- _REQUIRED WORK_
Locate the line that contains "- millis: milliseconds" in the entries below, then repeat it and every following line through the line that contains "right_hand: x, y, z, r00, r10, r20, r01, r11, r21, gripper", exactly, and no others.

- _EXTRACTED RECORDS_
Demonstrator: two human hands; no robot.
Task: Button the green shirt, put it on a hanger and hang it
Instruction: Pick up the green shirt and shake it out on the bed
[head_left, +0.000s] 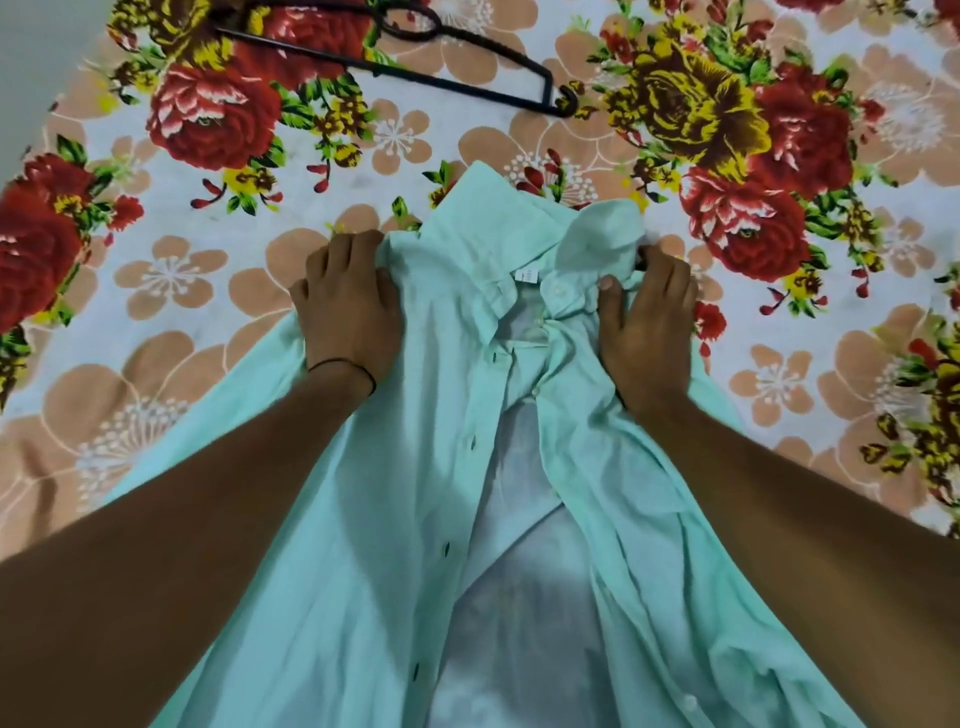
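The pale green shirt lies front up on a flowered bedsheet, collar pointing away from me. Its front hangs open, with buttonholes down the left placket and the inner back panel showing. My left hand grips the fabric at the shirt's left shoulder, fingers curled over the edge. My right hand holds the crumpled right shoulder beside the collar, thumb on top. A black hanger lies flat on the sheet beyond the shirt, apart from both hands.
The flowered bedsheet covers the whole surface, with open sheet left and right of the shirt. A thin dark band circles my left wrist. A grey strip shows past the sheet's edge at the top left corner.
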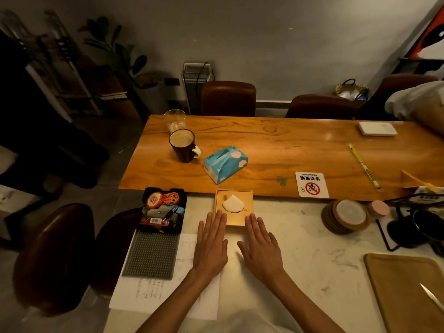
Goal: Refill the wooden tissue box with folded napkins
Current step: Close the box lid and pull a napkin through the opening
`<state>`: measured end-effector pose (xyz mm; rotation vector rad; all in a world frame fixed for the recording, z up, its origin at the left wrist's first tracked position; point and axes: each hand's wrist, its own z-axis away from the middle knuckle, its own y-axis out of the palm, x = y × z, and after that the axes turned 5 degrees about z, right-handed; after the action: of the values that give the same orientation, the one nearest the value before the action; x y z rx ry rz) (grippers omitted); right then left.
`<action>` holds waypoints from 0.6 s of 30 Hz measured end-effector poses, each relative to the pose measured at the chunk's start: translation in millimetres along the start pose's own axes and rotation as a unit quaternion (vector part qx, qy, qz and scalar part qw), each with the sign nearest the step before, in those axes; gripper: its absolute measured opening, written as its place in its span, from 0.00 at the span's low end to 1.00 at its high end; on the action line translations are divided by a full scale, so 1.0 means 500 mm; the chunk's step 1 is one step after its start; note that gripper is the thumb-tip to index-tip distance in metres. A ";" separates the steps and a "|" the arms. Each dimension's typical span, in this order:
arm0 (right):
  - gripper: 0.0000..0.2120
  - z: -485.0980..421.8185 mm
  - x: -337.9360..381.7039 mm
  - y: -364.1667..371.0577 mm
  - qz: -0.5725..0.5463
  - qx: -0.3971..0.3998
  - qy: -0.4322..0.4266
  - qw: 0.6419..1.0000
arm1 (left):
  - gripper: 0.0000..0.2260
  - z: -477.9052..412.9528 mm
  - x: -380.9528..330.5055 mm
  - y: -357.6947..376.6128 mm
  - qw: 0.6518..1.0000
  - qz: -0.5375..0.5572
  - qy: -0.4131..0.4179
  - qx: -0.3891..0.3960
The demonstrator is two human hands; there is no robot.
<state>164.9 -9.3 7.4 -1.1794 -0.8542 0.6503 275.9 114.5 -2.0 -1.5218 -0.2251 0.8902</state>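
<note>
The wooden tissue box (pixel 247 200) lies on the white marble counter just in front of me, with a white napkin (pixel 233 203) poking up through the hole in its lid. My left hand (pixel 211 243) lies flat, fingers spread, its fingertips at the box's near-left corner. My right hand (pixel 260 246) lies flat beside it, fingertips at the box's near-right edge. Neither hand holds anything. A blue soft pack of tissues (pixel 224 163) sits on the wooden table beyond the box.
A dark mug of coffee (pixel 183 145) and a glass (pixel 174 120) stand at the back left. A black tray of small items (pixel 163 209) and a grey mat (pixel 151 254) lie left of my hands. Coasters (pixel 346 218), a no-smoking sign (pixel 311 185) and a wooden tray (pixel 408 289) are to the right.
</note>
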 end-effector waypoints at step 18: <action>0.37 -0.015 0.024 -0.056 -0.200 0.138 0.034 0.970 | 0.38 -0.006 -0.024 -0.034 0.997 0.016 -0.026 0.078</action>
<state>177.9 -11.0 36.0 -0.7449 -0.8796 0.3794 275.8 107.9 17.7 -1.3623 -0.1658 0.9512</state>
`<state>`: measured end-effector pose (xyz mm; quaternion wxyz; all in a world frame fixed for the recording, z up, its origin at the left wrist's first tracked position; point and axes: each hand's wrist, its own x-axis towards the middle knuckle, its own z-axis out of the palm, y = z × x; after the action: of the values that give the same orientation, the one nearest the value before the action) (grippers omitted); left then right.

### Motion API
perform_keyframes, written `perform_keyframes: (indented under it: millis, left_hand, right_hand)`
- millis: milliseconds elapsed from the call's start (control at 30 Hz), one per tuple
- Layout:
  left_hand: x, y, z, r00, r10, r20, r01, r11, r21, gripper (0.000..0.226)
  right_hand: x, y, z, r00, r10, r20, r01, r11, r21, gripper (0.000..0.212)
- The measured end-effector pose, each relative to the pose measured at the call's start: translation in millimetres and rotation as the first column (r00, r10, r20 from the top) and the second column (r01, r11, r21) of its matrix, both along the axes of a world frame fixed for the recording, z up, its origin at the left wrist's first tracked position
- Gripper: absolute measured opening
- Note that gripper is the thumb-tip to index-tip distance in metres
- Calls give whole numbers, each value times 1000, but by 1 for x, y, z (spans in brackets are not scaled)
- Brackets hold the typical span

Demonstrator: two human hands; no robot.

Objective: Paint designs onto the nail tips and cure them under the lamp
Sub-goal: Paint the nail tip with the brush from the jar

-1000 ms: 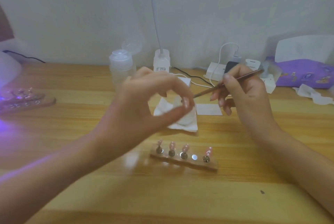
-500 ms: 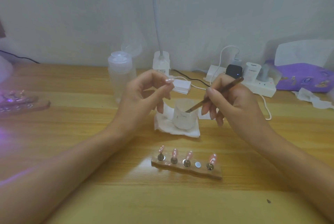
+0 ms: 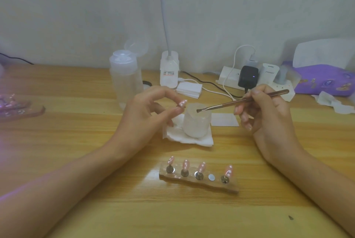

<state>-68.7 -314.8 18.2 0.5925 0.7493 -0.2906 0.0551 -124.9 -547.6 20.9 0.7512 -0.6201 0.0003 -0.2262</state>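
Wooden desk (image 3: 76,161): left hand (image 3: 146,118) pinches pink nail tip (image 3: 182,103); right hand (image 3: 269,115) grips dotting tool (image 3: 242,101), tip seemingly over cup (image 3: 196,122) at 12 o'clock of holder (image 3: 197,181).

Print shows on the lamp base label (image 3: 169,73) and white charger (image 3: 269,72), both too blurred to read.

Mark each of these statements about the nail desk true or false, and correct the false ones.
1. The left hand pinches a pink nail tip with white dots. True.
2. The right hand holds a pair of scissors. False: it holds a thin copper-coloured brush.
3. The wooden nail holder carries four pink tips and one bare magnet spot. True.
4. The small frosted cup stands directly on the wood. False: it sits on a white tissue.
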Motion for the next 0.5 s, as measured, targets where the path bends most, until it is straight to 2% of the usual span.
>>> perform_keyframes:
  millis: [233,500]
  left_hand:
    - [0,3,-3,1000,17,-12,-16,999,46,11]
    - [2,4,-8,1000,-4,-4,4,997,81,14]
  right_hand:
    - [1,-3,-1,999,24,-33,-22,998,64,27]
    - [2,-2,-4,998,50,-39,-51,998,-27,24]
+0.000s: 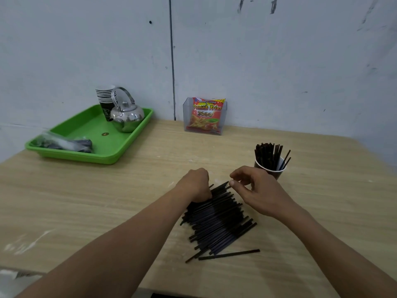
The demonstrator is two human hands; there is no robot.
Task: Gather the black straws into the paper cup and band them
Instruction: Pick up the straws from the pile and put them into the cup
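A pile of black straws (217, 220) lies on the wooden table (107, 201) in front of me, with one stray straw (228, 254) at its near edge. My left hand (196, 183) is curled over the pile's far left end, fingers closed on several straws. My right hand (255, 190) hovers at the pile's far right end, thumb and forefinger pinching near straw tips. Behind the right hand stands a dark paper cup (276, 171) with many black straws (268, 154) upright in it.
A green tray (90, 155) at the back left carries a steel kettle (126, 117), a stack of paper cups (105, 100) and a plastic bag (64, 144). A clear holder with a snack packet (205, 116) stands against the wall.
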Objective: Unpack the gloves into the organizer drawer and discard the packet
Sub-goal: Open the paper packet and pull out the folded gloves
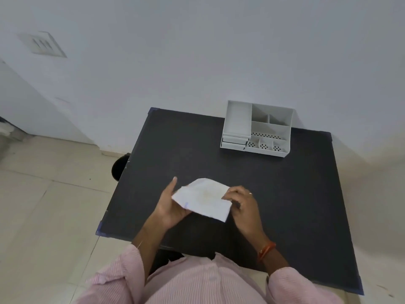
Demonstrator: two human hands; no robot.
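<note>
A flat white paper packet [205, 199] is held a little above the black table [285, 194], near its front middle. My left hand [169, 206] grips the packet's left edge, thumb pointing up. My right hand [242, 201] pinches its right edge; a ring is on one finger. The gloves themselves are hidden inside the packet. The white organizer [256, 129] stands at the table's far right, against the wall. Its two small drawers [234, 143] sit at its front left corner, both looking pushed in.
The organizer has several open compartments on top. A dark round object [119, 167] stands on the tiled floor beside the table's left edge. The white wall runs right behind the table. A switch plate [42, 43] is on the wall at upper left.
</note>
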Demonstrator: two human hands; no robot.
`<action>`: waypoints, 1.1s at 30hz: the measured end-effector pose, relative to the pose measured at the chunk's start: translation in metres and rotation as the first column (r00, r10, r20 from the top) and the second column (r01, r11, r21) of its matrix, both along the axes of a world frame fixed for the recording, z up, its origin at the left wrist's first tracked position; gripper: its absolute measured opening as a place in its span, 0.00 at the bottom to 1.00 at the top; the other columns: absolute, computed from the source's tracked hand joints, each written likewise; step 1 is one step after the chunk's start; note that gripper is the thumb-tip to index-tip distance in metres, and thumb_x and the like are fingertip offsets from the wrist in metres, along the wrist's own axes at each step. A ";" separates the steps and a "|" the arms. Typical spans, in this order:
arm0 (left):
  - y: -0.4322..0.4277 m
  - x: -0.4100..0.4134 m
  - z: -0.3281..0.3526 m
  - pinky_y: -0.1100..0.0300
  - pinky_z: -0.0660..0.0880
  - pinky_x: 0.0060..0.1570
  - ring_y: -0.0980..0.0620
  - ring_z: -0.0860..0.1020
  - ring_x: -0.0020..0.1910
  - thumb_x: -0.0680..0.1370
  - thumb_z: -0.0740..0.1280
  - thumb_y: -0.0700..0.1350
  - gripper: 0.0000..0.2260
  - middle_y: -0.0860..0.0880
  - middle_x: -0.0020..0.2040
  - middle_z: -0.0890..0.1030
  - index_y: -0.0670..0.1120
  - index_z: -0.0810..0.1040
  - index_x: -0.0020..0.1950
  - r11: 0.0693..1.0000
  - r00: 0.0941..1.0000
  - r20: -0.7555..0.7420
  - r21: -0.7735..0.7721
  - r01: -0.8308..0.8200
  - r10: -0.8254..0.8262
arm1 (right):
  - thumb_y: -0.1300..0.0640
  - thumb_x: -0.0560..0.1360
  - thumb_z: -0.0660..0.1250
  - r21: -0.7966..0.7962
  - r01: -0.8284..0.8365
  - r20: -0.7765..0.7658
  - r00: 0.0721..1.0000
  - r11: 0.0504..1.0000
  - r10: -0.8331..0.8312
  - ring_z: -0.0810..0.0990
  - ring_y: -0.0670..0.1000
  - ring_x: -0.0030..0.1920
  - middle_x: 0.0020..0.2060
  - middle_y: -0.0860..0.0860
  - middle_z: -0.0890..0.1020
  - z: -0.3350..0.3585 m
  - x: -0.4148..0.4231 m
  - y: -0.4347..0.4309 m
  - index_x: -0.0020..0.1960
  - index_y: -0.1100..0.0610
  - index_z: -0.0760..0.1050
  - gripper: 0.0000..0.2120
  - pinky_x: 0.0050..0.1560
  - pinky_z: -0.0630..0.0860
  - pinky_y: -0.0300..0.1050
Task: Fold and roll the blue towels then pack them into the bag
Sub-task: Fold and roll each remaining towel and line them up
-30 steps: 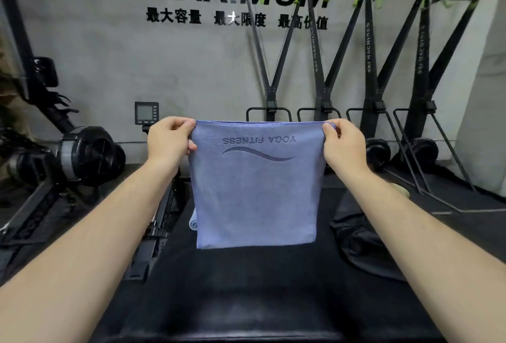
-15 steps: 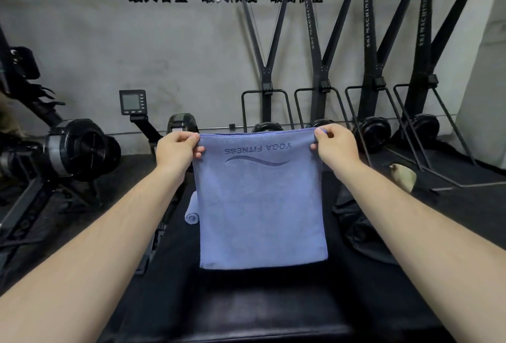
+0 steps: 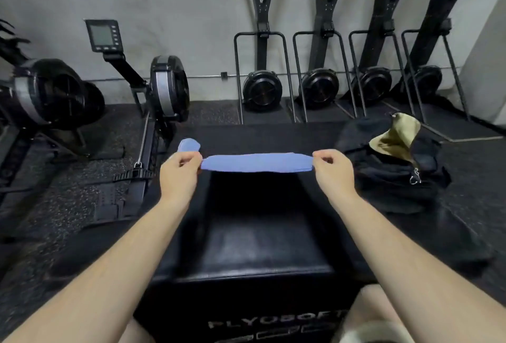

- _ANSWER BOX_
- millis: milliseconds elapsed from the call's start (control at 30 Hz), one per tuple
- Layout:
  left_hand: x, y, z, r00, r10, r20, r01, r11, r21, gripper (0.000..0.226)
  right_hand: x, y, z, r00, r10, r20, r01, r11, r21, gripper (0.000..0.212)

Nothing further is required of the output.